In a flexed hip position (bent forwards at the hip) past the point where the psoas tendon no longer folds across the front of the pelvis, say while sitting, then the psoas can create a rearward (and upward) pull on the femur. The obturator externus can create a forward pull on the femur. glutes minimus and adductor brevis may also create a forward pull on the femur in this position.
Assuming the hip joint capsule to be a tensegrity structure, in any position of the hip it would be desirable to maintain tension on the hip capsule so that it in turn pressurizes the fluid within the hip capsule to keep the hip joint centered. That can mean that the hip bone doesn't actually contact the hip socket but instead is kept in a particular relationship with it. The interpraly of fluid pressure and capsult tension is ideally one such that tension throughout the fabric of the joint capsule is distributed in such a way to keep the capsule healthly and functional.

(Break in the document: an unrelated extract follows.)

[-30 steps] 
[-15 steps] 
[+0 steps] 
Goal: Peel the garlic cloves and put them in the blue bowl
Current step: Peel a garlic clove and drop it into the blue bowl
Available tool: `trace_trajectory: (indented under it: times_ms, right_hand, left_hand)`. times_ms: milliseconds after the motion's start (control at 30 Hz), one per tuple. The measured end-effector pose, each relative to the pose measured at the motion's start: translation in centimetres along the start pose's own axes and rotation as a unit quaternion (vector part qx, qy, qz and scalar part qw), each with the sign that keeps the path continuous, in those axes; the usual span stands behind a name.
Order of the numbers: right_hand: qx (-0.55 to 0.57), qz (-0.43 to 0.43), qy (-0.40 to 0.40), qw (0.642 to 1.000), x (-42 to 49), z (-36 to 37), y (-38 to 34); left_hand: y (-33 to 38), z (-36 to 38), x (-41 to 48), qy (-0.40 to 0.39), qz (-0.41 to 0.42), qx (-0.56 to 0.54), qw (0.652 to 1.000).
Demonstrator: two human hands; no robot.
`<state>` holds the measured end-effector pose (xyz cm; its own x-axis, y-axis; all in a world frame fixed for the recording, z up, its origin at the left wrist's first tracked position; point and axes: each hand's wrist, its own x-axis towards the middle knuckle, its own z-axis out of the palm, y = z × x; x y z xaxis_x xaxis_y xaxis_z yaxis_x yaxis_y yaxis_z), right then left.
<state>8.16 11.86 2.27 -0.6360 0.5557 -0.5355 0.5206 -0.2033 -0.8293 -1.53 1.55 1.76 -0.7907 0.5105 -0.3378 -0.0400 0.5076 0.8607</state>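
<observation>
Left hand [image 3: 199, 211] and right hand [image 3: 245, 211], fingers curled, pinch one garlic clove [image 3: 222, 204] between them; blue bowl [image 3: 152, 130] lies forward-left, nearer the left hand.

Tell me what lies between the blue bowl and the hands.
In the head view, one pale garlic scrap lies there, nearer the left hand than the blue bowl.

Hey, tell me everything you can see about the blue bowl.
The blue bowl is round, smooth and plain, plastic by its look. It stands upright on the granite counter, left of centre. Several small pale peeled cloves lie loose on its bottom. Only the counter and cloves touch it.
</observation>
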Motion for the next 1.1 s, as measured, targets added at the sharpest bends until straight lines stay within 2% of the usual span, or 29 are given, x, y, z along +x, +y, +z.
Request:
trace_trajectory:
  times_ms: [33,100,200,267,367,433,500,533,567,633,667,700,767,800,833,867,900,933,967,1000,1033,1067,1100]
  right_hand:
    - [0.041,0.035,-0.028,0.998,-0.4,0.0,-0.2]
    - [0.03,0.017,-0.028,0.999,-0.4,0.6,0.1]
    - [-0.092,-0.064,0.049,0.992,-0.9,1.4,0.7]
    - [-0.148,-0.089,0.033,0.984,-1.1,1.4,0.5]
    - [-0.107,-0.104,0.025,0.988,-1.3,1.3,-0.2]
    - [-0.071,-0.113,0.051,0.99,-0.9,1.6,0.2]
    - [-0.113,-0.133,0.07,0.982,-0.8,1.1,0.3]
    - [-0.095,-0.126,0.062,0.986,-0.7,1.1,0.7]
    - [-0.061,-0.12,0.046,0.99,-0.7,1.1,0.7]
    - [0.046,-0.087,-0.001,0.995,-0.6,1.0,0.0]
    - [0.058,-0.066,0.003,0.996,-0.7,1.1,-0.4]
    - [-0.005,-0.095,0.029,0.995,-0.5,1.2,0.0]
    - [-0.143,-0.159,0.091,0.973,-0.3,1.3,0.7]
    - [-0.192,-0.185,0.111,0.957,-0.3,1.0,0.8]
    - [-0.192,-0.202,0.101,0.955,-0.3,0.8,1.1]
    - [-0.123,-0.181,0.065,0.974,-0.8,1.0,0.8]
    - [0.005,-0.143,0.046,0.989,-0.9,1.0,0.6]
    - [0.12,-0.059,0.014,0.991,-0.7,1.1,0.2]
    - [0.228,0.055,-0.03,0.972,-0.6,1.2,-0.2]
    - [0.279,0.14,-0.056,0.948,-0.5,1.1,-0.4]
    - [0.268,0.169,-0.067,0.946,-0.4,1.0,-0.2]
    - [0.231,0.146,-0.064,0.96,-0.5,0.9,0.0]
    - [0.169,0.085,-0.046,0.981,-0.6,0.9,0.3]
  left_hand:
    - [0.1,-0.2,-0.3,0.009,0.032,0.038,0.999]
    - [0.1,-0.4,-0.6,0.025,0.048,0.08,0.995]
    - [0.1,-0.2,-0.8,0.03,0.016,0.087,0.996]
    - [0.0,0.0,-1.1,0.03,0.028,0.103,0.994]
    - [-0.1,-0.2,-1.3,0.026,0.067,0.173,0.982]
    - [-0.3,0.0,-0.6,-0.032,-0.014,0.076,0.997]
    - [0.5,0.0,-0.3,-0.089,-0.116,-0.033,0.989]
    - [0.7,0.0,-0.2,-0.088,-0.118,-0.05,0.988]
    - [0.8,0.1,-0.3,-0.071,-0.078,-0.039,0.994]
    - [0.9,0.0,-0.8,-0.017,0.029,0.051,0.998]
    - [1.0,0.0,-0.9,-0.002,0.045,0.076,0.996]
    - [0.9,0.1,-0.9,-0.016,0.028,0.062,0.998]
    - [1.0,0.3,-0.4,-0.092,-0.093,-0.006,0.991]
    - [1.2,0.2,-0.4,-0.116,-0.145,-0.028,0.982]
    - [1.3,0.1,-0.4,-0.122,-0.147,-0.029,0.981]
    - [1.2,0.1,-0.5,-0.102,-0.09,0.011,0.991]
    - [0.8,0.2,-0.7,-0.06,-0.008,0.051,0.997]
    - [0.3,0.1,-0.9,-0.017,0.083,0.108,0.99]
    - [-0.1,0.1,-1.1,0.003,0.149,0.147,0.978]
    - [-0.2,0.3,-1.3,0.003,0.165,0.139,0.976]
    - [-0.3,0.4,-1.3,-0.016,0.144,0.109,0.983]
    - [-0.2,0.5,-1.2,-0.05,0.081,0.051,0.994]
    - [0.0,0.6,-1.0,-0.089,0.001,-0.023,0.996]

To this end it can help to understand that if some muscle of the hip, or lumbar spine, or knee isn't functionining ideally some other muscle may be turned on in specific actions to take its place and the ripple effect can be of a psoas that becomes seemingly tight because of over use.

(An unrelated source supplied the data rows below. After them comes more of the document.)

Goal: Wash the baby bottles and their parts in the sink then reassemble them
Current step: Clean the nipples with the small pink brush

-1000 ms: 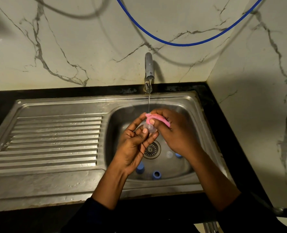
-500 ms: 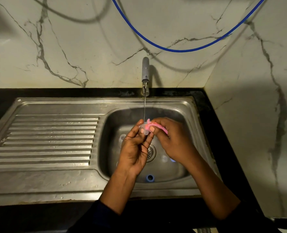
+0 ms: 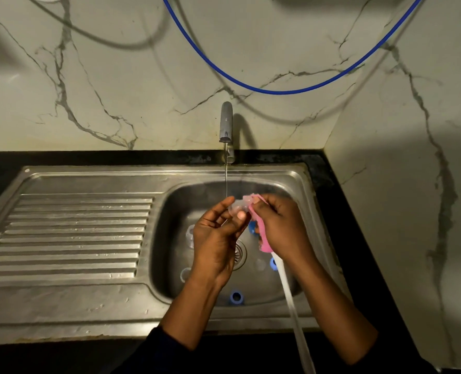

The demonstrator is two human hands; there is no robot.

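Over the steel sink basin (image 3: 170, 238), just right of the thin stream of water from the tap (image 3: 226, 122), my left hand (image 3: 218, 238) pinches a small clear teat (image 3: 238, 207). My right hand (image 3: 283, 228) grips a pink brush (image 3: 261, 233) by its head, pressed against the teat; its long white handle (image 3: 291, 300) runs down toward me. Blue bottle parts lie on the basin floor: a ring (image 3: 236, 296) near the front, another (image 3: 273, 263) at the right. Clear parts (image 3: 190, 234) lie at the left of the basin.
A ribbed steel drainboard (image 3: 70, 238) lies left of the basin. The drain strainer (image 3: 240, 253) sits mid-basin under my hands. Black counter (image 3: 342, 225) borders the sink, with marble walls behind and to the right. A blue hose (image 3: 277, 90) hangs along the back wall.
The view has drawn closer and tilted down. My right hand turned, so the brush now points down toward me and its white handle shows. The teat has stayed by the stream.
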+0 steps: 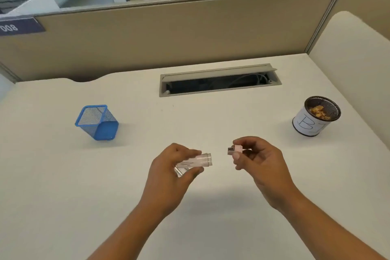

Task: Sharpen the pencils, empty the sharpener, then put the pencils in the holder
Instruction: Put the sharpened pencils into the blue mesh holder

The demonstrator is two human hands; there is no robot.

And so when dealing with a tight psoas it can be helpful to be aware of the hip, the lumbar spine, the knees and even the feet.Where is there excessive tightness, "strange" movements or a lack of feel and/or control.
One final posture for exploring the psoas, gluteus maximus and even the latissimus dorsai is the standing twist.
with feet about hip width activate the left gluteus maximus. Do it in such a way that your left hip is pushed forwards so that your pelvis turns to the right. Twist your ribcage to the right and reach the right hand back. Keep the squeeze on the left butt cheek and in addition create a downward pull on your right arm to activate the latissimus dorsai. Imagine squezing the lat and the glute towards each other to deepen the twist. In this instance the left psoas may be stretched by the glute since the hip is extended but it can also be active in twisting the lumbar spine. the psoas could be active on the right side if you focus on sucking in and up on the front of the right hip. It in turn is stretched by the right side of the lubmar spine pulling spiralling rearwards into the twist.